Stored items from a collection
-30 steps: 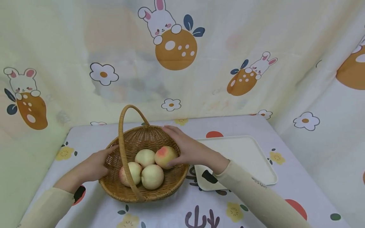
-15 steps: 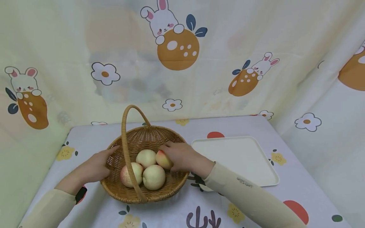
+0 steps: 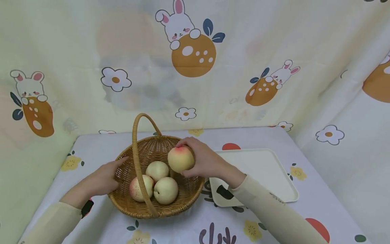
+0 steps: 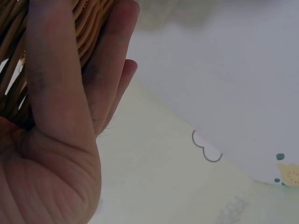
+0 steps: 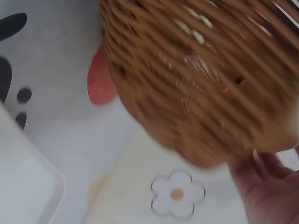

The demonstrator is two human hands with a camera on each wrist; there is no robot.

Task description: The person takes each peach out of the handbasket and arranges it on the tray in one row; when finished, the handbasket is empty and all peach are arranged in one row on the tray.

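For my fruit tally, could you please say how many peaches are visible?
4: one peach in the right hand over the basket; inside it, the back peach, the left peach partly behind the handle, and the right peach. The hand could hide another.

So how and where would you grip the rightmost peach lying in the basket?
Probably by its rounded sides, from above and the person's right: that flank of the rightmost peach looks open, while the left peach sits close beside it, the rear peach lies behind, and the handle arches over to its left.
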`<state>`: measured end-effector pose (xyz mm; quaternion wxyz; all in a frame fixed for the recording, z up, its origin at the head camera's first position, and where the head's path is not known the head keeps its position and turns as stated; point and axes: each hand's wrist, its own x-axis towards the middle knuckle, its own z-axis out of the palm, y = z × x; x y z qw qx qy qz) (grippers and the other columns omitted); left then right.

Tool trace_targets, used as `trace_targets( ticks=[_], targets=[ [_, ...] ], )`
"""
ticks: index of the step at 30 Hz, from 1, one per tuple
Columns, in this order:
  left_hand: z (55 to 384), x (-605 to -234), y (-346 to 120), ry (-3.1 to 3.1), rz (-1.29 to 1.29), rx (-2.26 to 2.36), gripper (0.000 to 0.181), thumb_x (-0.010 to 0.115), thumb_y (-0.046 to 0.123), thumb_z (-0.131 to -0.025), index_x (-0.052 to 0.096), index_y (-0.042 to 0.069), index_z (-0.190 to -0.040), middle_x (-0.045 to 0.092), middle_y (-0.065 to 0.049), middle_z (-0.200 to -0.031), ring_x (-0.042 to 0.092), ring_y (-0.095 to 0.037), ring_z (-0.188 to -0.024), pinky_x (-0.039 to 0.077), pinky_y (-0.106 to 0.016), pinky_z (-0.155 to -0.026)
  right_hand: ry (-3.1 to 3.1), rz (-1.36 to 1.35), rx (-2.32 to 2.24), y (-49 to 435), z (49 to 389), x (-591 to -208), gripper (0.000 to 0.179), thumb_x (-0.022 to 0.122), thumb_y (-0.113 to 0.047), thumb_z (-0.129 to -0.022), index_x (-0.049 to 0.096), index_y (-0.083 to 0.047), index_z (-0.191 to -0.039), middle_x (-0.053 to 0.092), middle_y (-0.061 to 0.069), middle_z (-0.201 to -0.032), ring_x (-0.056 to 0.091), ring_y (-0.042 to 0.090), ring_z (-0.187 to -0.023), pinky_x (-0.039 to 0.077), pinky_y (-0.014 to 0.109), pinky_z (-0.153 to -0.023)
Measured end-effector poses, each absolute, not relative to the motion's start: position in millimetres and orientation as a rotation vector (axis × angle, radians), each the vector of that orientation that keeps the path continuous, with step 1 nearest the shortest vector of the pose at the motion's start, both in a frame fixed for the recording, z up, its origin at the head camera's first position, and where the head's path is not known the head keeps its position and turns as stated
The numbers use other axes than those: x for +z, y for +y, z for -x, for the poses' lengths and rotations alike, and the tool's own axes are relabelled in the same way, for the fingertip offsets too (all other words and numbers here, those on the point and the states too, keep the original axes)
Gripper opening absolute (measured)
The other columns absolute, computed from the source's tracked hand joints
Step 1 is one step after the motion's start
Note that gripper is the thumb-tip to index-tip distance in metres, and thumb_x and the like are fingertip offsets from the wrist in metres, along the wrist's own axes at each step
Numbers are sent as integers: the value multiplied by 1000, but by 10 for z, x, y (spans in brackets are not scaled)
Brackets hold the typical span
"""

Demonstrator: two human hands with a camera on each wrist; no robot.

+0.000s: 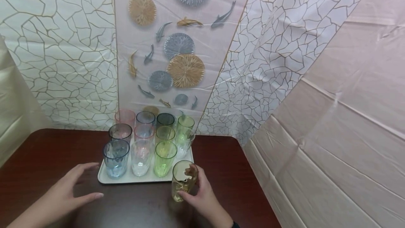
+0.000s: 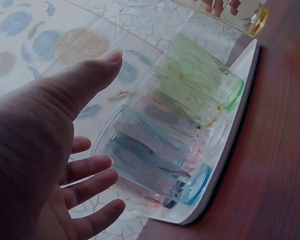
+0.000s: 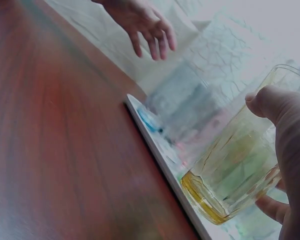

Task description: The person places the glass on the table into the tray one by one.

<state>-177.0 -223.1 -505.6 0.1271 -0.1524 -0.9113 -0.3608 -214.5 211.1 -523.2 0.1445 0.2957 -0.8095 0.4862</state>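
Note:
My right hand (image 1: pixel 205 192) grips an amber glass (image 1: pixel 181 185) round its side, upright at the tray's front right corner. In the right wrist view the thumb and fingers wrap the amber glass (image 3: pixel 240 155), its yellow base showing. My left hand (image 1: pixel 64 189) holds nothing; its thumb and fingers are spread apart, left of the white tray (image 1: pixel 142 179). Nearest to it stands a blue glass (image 1: pixel 116 161). A clear glass (image 1: pixel 140 161) and a green glass (image 1: pixel 164 161) fill the rest of the tray's front row.
Behind the front row stand several more tinted glasses, among them a dark one (image 1: pixel 165 119), a pink one (image 1: pixel 124 116) and a clear one (image 1: pixel 185 143). The tray lies on a dark red-brown table (image 1: pixel 136 207). Patterned cloth (image 1: pixel 63 62) hangs behind it.

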Motion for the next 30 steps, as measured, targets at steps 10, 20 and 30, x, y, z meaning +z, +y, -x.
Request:
trace_targets(
  ticks=[10,20,30],
  targets=[
    [1787,-5171,-2247,-2615,476,-1025,91,89,52,-75,51,5,-143,58,-12,-135,59,-30,-117,56,-58,-87,-2341,-744,1383,2173,2600,-5141,86,87,-13,-84,35,3,-150,57,19,-141,55,34,-131,48,49,-108],
    [1778,-5142,-2226,-2659,471,-1045,92,86,57,-76,52,4,-142,58,-14,-135,55,-35,-120,55,-59,-89,-2390,-580,1506,2169,3030,-5290,88,87,-13,-84,33,-3,-153,53,20,-146,53,30,-134,49,50,-105],
    [1770,-5155,-2232,-2653,477,-1070,90,87,56,-76,52,4,-142,59,-14,-135,56,-37,-121,55,-59,-90,-2423,-538,1611,2110,3093,-5549,86,85,-13,-86,31,-5,-152,50,18,-146,49,26,-136,43,48,-112]
  ],
)
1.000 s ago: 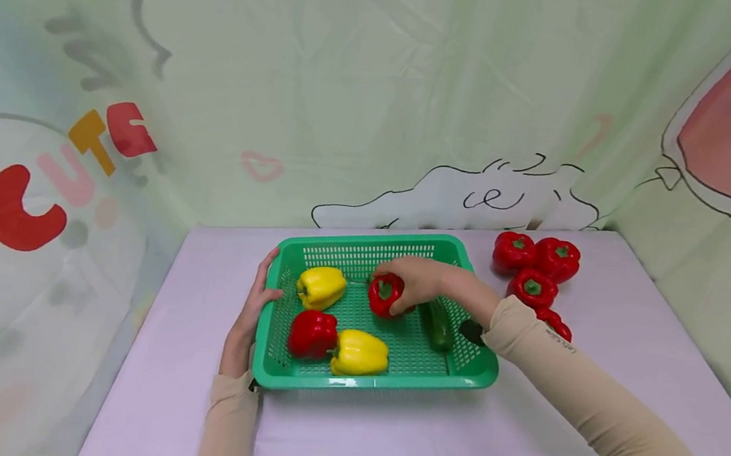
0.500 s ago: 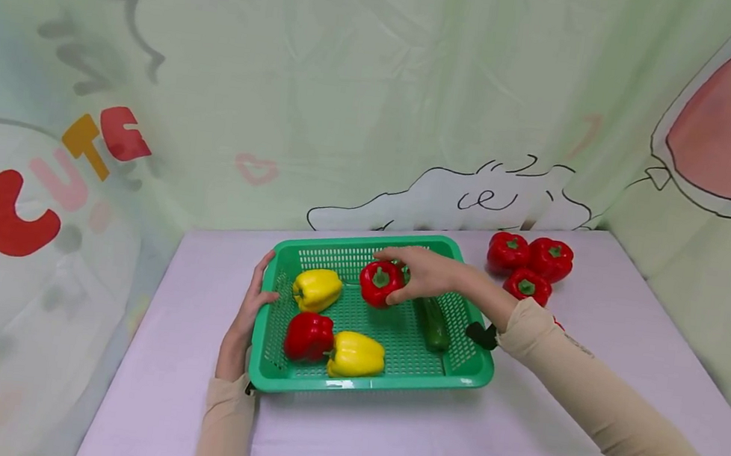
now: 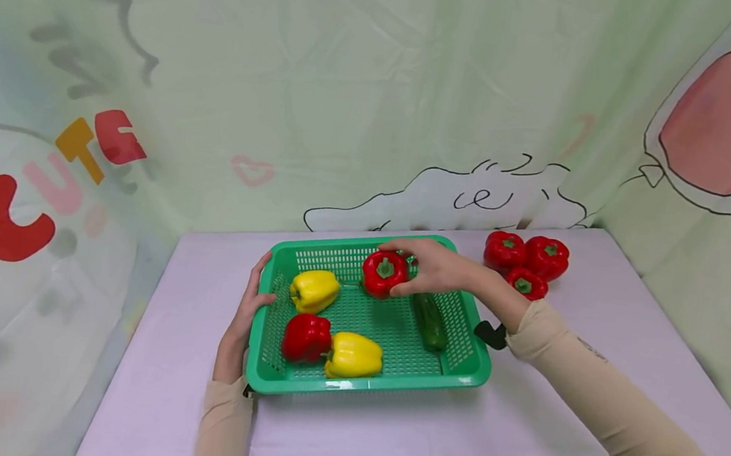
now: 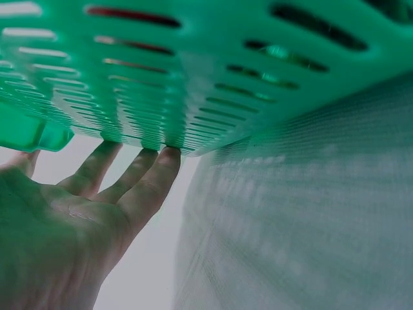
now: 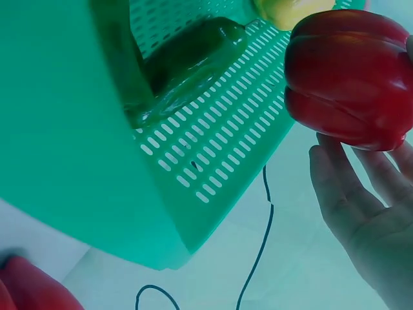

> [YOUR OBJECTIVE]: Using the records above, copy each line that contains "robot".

> [RESULT FOR THIS EXERCISE]:
The demonstrator is two human hands with a camera on each wrist; there is no robot.
Demonstrator: two human hands with a camera on each wrist; no robot.

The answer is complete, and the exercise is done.